Dry lakes usually lead to environmental headaches. Local ecosystems, predictably, are thrown off balance by a lake drying up. For example, right now the Great Salt Lake draws hundreds of water fowl, 1.7 million eared grebes, and 3 million shorebirds. If there’s no lake, those birds won’t come.

“Loss of water in the lake threatens its unique ecology, along with the wildlife and industries that depend on the lake’s ecosystem services. Further, lowering lake levels increase dust pollution, which worsens the health effects of the Salt Lake City area’s already serious air pollution problems,” said Wayne Wurtsbaugh, professor at Utah State University.

Dust, that minor inconvenience for most people, can turn into a destructive health issue. Since destroying Owens Lake nearly one hundred years ago, Los Angeles has shelled out over $1.2 billion because of dust.

Utah’s tried to conserve; local residents have even decreased their water usage by 18 per cent. But the scientists say it hasn’t made the impact the lake so desperately needs, and an influx of more people has actually raised water use overall by five per cent.

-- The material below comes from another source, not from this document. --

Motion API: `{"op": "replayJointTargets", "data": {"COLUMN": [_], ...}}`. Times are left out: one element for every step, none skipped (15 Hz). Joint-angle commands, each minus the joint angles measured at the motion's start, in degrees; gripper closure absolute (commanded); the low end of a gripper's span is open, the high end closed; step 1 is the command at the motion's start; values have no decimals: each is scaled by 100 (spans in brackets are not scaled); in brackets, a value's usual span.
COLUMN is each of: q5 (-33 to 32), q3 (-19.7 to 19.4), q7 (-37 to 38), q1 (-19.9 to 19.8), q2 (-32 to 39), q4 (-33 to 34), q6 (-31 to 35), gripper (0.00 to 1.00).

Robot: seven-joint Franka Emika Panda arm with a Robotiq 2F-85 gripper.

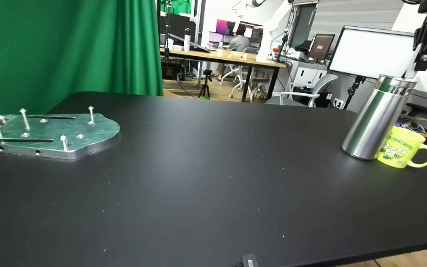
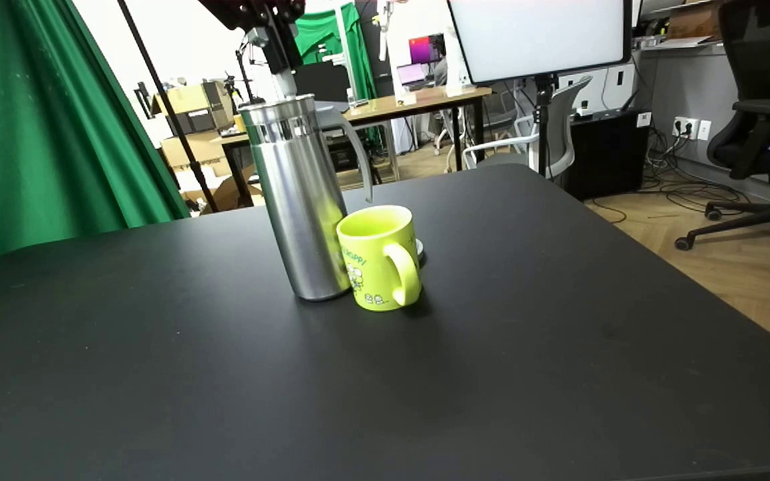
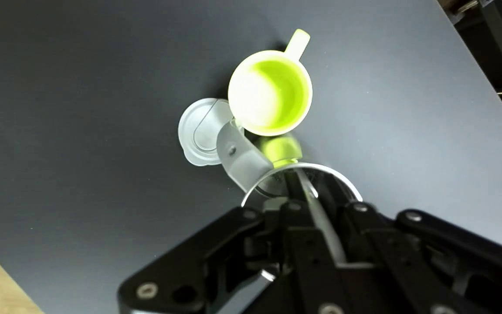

While plants, animals, and residents stand to lose from the loss of the lake, so does the local government. “Utah’s Great Salt Lake is immensely valuable as an environmental, cultural, and economic resource. A 2012 analysis by Bioeconomics estimated the economic value of the lake at $1.32 billion per year for mineral extraction, brine shrimp cyst production, and recreation,” said the writers of the paper.